Your task is to copy each line of the records that includes the string "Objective".

═══ Records supplied ═══

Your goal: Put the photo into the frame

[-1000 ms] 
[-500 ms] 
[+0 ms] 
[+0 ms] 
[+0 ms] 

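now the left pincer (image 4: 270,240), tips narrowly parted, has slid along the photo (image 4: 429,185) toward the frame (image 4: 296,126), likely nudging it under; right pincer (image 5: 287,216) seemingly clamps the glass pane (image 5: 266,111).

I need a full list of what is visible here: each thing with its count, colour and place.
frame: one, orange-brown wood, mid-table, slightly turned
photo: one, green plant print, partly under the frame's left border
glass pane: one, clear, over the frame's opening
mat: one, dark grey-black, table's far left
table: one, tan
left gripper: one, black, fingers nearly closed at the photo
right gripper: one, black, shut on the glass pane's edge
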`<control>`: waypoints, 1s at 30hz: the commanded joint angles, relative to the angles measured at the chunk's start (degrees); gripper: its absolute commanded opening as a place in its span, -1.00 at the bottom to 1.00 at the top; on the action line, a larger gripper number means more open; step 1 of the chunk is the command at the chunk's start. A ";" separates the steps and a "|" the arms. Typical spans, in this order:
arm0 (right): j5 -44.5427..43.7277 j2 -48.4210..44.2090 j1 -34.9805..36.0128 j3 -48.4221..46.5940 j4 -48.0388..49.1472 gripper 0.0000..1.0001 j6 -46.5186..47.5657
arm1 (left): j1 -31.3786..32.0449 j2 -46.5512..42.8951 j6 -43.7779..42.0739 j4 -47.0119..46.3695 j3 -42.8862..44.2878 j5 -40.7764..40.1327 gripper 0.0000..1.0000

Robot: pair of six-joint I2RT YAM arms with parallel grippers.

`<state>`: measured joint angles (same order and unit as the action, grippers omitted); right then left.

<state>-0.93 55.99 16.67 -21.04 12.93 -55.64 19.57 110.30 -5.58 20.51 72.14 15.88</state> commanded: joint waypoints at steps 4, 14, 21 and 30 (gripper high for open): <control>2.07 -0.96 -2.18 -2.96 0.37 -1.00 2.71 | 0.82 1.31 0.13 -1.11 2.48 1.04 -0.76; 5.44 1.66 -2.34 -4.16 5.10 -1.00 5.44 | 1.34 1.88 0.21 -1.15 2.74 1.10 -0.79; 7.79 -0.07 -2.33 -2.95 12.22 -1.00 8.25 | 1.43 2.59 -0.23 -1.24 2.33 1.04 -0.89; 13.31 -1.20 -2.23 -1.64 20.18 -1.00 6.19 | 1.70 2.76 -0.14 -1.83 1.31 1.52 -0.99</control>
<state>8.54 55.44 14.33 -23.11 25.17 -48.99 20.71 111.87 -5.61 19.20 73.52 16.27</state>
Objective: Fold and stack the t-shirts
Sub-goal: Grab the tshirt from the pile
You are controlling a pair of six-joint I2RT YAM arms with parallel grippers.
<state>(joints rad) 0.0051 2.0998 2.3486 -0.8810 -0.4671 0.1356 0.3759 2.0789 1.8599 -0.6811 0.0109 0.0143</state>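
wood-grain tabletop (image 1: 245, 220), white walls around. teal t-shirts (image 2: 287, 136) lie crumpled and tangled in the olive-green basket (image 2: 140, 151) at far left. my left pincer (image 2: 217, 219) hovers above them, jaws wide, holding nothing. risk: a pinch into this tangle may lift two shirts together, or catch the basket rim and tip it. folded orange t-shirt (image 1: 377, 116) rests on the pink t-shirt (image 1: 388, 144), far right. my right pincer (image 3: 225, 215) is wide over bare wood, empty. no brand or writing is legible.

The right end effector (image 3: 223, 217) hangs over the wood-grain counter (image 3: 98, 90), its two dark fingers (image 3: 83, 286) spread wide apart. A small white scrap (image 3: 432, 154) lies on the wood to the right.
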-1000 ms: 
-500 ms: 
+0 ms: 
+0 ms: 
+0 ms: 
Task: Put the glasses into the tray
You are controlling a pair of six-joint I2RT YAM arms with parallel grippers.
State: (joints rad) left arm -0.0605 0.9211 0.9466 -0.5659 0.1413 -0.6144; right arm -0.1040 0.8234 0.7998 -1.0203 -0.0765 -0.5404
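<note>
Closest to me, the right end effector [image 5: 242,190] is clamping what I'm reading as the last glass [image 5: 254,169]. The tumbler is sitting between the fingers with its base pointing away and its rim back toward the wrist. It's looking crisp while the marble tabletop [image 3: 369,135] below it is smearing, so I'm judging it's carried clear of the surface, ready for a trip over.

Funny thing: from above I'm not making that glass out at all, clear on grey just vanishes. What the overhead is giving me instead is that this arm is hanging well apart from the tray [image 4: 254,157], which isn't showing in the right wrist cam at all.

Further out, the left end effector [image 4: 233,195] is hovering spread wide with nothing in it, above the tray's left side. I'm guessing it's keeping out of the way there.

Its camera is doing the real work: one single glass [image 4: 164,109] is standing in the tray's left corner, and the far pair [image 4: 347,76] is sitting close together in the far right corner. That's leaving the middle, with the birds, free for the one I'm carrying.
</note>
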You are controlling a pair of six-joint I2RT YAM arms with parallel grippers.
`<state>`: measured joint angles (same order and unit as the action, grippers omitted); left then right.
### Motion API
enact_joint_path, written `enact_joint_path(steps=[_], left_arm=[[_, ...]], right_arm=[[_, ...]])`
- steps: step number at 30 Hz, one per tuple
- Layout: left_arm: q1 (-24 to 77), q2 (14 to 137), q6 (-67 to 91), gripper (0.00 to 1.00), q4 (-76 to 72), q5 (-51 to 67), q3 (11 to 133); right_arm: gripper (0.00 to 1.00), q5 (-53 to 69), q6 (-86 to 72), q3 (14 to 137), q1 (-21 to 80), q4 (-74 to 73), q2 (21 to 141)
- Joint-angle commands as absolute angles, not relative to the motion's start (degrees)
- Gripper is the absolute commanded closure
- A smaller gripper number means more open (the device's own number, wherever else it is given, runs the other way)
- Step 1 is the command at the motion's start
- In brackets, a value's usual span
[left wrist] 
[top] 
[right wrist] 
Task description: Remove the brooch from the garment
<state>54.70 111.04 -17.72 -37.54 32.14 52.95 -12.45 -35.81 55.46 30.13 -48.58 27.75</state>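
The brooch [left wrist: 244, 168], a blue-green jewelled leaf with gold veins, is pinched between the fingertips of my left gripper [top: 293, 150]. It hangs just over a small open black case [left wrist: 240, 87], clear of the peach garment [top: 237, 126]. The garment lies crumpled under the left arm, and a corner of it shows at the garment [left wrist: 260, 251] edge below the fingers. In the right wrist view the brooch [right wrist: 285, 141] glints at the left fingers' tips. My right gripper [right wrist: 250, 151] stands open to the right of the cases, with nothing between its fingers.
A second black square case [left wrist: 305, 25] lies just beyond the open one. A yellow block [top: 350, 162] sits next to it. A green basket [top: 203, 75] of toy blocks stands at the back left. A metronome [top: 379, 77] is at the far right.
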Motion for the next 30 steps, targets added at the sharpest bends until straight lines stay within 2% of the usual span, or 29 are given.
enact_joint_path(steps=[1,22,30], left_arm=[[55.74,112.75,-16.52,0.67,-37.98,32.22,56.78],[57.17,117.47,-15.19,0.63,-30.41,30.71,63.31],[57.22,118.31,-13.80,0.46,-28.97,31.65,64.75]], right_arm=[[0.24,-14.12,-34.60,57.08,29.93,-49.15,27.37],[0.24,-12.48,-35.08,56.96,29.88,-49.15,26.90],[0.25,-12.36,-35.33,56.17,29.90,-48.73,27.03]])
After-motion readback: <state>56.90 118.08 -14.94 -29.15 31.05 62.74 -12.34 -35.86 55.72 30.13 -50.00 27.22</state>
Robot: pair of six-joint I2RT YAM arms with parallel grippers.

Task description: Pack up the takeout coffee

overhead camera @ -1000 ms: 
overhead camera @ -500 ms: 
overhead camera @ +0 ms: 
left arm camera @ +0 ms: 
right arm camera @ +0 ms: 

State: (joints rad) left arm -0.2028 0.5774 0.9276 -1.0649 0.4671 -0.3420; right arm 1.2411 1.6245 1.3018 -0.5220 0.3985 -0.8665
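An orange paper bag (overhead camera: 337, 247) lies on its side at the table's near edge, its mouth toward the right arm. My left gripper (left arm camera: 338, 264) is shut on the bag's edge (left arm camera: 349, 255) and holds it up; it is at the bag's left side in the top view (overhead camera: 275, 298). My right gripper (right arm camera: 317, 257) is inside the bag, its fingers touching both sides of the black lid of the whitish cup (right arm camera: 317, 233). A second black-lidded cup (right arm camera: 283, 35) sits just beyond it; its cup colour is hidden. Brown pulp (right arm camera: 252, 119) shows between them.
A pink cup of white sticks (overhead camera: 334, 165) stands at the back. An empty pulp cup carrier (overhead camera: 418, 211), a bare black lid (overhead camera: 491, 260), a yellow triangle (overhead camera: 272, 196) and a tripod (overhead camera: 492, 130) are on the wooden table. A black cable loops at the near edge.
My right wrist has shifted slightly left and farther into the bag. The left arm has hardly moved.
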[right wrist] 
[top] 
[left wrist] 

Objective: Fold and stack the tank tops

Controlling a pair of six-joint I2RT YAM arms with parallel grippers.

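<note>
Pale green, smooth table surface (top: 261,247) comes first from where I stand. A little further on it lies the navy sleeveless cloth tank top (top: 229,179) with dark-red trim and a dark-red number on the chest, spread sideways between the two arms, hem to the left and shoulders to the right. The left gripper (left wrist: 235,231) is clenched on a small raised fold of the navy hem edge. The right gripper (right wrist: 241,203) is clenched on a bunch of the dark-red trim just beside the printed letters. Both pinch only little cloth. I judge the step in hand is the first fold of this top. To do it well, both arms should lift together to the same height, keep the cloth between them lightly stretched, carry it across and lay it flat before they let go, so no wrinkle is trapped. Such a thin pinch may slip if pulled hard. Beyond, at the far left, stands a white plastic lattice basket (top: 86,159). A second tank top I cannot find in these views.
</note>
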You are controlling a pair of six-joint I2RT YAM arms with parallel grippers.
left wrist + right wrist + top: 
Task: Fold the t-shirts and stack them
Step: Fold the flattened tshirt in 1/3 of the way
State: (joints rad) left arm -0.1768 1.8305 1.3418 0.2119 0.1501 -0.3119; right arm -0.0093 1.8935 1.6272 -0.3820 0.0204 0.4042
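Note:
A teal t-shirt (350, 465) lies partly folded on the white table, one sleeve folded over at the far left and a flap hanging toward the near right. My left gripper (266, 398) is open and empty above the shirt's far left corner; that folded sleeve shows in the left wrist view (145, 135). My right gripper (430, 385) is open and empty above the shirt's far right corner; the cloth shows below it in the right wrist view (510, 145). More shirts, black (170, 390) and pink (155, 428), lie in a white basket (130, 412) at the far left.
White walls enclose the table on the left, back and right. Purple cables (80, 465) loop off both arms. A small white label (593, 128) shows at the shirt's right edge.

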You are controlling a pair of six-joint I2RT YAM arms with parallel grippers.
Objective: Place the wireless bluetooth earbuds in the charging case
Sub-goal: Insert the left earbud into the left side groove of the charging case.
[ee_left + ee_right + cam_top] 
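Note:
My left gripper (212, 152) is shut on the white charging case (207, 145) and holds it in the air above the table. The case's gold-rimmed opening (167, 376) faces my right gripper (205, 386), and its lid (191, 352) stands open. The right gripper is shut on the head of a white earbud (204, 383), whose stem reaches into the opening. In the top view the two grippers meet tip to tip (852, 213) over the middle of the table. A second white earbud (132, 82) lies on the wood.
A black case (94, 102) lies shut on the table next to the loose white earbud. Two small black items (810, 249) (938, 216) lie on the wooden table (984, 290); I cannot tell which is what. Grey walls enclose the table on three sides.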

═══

Answer area:
Objective: Fold and stack the t-shirts
Objective: Fold and stack the tank tops
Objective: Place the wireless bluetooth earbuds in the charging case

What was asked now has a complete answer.